■ What you are asked to do
Wherever the line with "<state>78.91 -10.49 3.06" sits in the listing below, transcribe from it up to and including the line with "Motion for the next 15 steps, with", exactly, and leave the remaining lines out.
#####
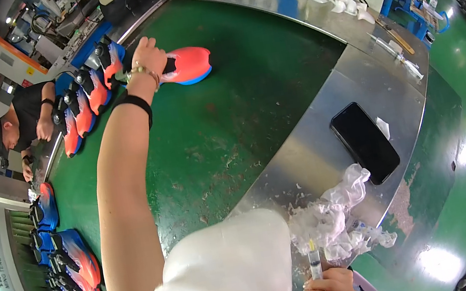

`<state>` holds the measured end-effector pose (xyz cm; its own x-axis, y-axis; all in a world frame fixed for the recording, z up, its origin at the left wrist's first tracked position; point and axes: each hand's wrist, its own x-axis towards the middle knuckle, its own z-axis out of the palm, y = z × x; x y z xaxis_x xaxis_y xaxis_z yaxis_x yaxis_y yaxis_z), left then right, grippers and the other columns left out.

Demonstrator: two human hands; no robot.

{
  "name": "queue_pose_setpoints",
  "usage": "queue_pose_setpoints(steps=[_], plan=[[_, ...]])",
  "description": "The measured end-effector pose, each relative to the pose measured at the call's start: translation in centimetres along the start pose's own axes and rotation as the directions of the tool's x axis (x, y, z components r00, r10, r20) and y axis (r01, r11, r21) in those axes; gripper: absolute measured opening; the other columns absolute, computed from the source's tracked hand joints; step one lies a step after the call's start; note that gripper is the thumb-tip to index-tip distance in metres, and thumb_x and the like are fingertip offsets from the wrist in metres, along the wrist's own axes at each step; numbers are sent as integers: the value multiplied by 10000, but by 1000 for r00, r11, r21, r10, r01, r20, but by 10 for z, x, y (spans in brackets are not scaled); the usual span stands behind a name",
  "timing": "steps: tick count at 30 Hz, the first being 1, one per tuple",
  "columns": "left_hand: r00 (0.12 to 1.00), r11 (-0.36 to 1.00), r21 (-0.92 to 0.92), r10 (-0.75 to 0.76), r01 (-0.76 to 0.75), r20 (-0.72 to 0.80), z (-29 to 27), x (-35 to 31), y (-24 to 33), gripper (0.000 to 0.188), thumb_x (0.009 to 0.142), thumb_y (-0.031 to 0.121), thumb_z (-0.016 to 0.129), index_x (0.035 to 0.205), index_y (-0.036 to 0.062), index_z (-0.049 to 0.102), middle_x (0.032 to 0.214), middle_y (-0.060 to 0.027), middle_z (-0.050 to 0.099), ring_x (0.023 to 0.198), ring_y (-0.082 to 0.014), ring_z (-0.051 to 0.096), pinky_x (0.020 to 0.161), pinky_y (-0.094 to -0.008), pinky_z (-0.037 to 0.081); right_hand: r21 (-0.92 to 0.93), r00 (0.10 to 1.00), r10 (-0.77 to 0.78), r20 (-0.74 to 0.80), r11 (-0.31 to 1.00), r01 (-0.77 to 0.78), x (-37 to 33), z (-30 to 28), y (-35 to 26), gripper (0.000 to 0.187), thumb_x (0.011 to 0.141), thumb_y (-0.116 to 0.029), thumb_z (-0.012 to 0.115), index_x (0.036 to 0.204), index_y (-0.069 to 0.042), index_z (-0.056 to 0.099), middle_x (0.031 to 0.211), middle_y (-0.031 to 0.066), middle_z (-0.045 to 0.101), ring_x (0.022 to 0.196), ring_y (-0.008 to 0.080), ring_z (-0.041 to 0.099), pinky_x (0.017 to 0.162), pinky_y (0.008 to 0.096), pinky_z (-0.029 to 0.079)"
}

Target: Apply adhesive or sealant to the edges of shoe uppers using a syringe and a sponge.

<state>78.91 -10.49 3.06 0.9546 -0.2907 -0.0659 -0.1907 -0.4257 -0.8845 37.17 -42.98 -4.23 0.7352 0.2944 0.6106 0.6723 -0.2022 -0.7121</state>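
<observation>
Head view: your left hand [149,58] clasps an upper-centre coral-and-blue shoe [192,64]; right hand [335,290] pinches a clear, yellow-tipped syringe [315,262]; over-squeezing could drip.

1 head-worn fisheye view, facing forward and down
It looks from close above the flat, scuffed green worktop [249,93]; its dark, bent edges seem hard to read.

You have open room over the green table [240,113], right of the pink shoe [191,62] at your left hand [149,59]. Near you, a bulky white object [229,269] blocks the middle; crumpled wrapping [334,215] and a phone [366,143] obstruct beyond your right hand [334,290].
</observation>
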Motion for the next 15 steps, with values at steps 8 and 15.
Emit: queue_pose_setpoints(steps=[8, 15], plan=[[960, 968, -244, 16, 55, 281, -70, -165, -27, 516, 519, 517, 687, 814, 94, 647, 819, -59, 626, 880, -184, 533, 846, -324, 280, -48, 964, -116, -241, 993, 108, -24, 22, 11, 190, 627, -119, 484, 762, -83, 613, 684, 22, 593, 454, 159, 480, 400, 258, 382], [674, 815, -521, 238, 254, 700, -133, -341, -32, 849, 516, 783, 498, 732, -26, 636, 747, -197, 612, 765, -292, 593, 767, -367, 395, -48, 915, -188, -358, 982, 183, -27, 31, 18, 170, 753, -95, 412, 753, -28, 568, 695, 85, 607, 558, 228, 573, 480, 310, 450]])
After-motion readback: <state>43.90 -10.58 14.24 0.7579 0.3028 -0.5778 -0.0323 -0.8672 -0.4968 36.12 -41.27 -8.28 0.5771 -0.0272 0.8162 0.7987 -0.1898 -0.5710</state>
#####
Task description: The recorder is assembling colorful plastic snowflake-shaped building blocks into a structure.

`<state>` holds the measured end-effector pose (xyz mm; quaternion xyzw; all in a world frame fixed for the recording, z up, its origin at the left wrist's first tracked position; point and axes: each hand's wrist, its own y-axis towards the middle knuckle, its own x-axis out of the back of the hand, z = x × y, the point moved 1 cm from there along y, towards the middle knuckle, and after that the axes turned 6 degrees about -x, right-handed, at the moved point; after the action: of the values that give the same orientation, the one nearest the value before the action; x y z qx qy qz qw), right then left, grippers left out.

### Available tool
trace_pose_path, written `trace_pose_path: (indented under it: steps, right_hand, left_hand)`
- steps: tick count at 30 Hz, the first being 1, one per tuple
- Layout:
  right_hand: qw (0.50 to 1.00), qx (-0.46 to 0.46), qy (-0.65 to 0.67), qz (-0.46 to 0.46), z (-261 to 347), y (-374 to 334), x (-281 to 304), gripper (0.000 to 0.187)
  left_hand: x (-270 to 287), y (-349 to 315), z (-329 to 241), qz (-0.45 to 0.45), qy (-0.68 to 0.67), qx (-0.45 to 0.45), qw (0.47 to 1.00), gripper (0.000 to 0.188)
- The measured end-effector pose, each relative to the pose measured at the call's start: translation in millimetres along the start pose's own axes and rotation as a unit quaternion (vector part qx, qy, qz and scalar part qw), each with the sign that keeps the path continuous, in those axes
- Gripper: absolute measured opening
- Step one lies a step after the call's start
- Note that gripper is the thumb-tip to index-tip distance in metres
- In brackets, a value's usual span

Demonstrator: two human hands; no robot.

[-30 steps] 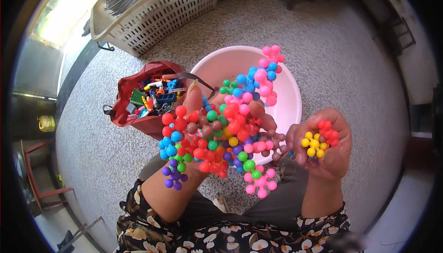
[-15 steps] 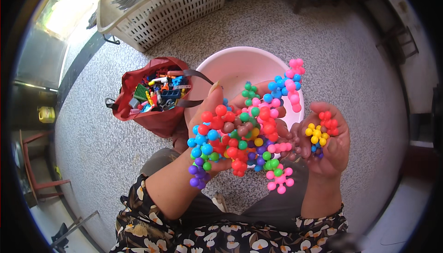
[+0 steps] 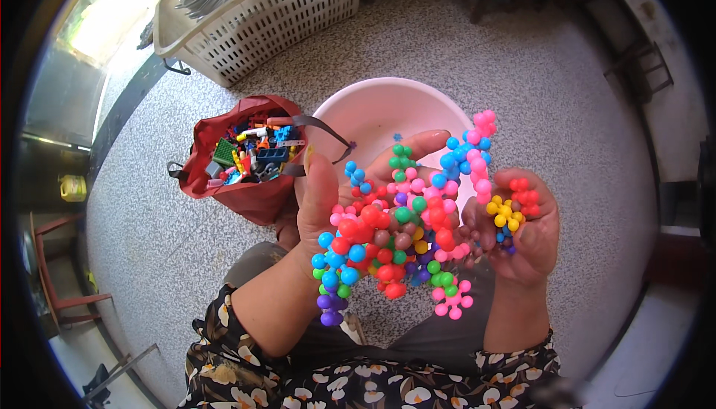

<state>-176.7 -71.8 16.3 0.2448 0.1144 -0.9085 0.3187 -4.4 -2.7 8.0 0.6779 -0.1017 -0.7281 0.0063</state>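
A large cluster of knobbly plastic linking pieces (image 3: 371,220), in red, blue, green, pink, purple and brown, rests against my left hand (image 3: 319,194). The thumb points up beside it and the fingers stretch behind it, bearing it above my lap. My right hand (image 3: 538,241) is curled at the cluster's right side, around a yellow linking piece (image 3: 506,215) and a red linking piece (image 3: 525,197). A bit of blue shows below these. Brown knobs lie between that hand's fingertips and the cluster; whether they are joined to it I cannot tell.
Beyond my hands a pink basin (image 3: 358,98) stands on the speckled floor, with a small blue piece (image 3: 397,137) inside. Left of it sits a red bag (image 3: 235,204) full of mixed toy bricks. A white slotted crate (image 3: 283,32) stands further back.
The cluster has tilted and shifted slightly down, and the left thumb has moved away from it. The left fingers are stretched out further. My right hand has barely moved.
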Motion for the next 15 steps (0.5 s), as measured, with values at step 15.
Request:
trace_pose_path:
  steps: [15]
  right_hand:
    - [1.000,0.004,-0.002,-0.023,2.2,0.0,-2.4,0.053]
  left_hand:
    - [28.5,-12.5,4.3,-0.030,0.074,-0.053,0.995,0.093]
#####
■ Response area
<state>78.91 -10.49 3.06 0.9546 -0.2907 -0.0659 -0.1907 -0.4257 -0.8845 37.17 -42.98 -4.23 0.7352 0.2944 0.6106 0.6723 -0.2022 -0.7121</state>
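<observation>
Head view: your left hand [149,58] clasps an upper-centre coral-and-blue shoe [192,64]; right hand [335,290] pinches a clear, yellow-tipped syringe [315,262]; over-squeezing could drip.

1 head-worn fisheye view, facing forward and down
It looks from close above the flat, scuffed green worktop [249,93]; its dark, bent edges seem hard to read.

You have open room over the green table [240,113], right of the pink shoe [191,62] at your left hand [149,59]. Near you, a bulky white object [229,269] blocks the middle; crumpled wrapping [334,215] and a phone [366,143] obstruct beyond your right hand [334,290].
</observation>
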Motion for the next 15 steps, with values at steps 8 and 15.

The exercise requires nothing else.